Pour la directrice éditoriale, il est primordial non seulement que les textes soient accessibles aux lecteurs et lectrices, mais aussi que les images soient à la fois fortes et suffisamment claires pour être décodées par le jeune public. Elle ajoute qu’elle trouve intéressant de « proposer des textes qui passent outre certaines règles traditionnelles de la grammaire (absence de ponctuation, de majuscules, phrases incorrectement formées), qui donnent le signal à ceux et celles qui maîtrisent mal la langue parce qu’ils et elles ont des problèmes d’apprentissage ou qu’ils ne parlent pas français qu’il est possible de jouer librement avec les mots et de leur donner du sens ».
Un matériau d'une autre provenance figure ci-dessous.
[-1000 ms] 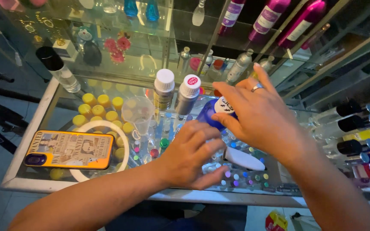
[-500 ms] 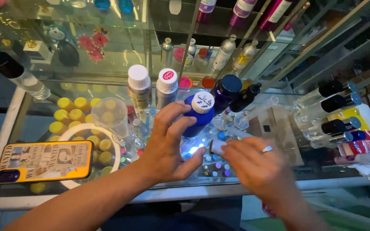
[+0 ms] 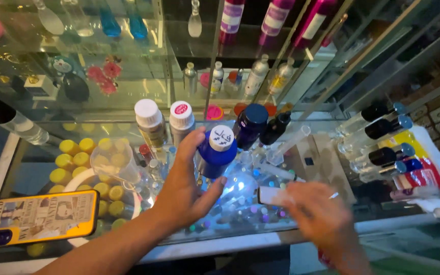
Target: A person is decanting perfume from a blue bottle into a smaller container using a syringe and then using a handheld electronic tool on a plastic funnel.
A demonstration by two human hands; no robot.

Ce qui ne veut pas dire qu’il ne peut pas y avoir de mouvement dans les idées ou les images invoquées, mais il doit y avoir des personnages, un fil conducteur, auxquels les lecteurs et lectrices peuvent se raccrocher. Elle insiste d’ailleurs sur ce point : « Je ne veux pas qu’on me raconte une histoire qui va du point A au point B, mais que les mots fassent danser les idées, que le sens émane de leurs mouvements, que l’émotion éclate devant leur association incongrue. Je veux que le rythme et la musique des mots m’emportent et me permettent de découvrir un nouvel univers, mais aussi que la langue est un outil beaucoup plus riche qu’on ne le croit. »
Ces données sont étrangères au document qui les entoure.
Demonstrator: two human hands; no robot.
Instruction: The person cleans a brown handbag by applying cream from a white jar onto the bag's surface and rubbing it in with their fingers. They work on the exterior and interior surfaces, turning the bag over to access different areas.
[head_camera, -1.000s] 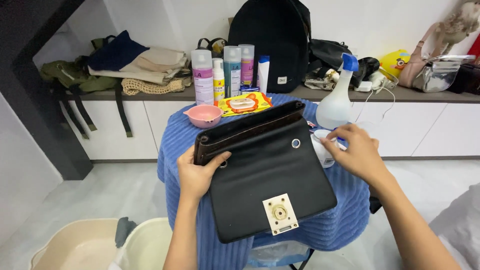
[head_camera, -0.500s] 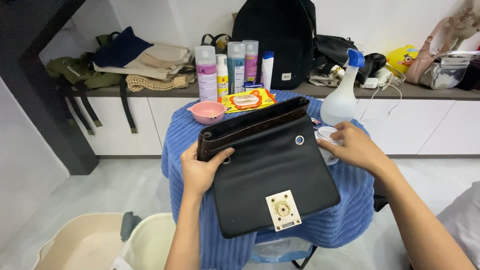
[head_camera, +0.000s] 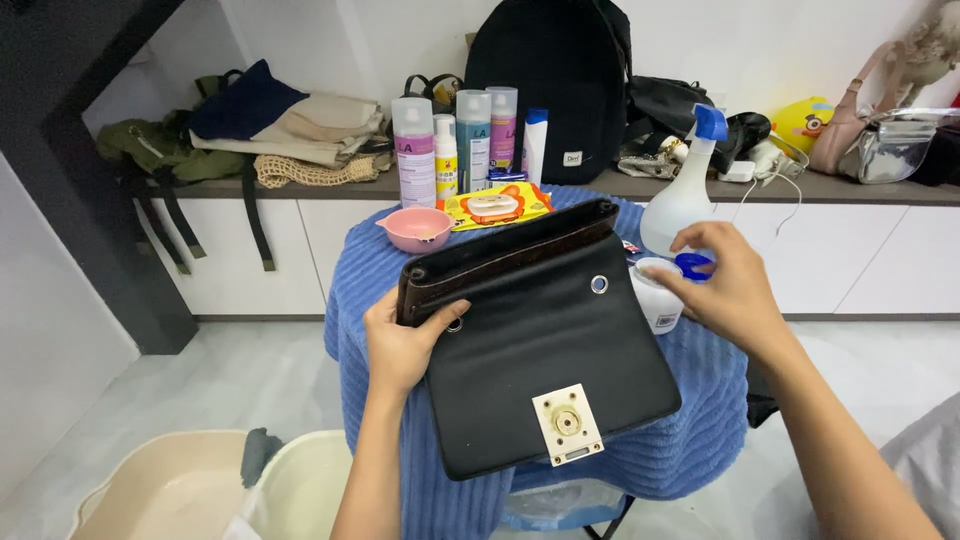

Voilà donc les ingrédients qui expliquent le succès sans cesse grandissant de cette nouvelle mouture de la collection « Poésie », aux éditions La courte échelle, qui propose des textes forts, audacieux, et à la hauteur de leur public.

Suggestions de livres

Il faut partir, Casimir

VIRGINIE BEAUREGARD D. et DELPHIE CÔTÉ-LACROIX

Casimir, dix ans et demi, habite le même quartier depuis sa naissance, avec sa mère et sa petite sœur, et il en connaît tous les recoins et les habitants. Lorsque sa mère reçoit un avis d’éviction de la part du propriétaire de l’immeuble, son univers vole en éclats. Inventeur infatigable, Casimir décide alors de trouver un moyen de transformer la tristesse en bonheur. Il faut partir, Casimir est un roman en vers libres écrit par VIRGINIE BEAUREGARD D. et illustré par DELPHIE CÔTÉ-LACROIX. L’histoire presque banale et pourtant tragique de Casimir et sa famille est tout à fait servie par le choix de l’écriture poétique et la structure en vers libres de l’autrice. Les images invoquées nous vont droit au cœur et les illustrations, qui sont plus près du croquis, font du roman un carnet où Casimir semble avoir noté des idées au fil de ses réflexions. Bref, c’est un livre doux et poignant, qui fait du bien à l’âme.

La courte échelle 14.95

Le plancher de la lune

JEAN-CHRISTOPHE RÉHEL

Dans Le plancher de la lune, le narrateur raconte sa vie de tous les jours, vie ponctuée par ses problèmes d’apprentissage, et particulièrement sa dyslexie, qui rendent la lecture si difficile pour lui. Même s’il veut garder les deux pieds sur Terre, le narrateur se sent mieux sur la Lune, où il passe beaucoup de temps dans son imagination. Heureusement qu’il y a son chien pour le ramener à la réalité. JEAN-CHRISTOPHE RÉHEL signe un livre de poésie empreint de douceur et d’un brin de folie avec Le plancher de la lune. Il aborde la dyslexie avec délicatesse, et on sent tout l’amour que l’auteur porte à son narrateur, ainsi que son désir de montrer à tout le monde que la valeur d’un enfant ne se résume pas à ses capacités de lecture. Voilà un recueil en forme de baume sur le cœur, pour ceux qui, comme le narrateur, se battent avec les mots, avec les lettres, et voudraient plutôt aller sur la Lune que d’avoir à faire de l’épellation.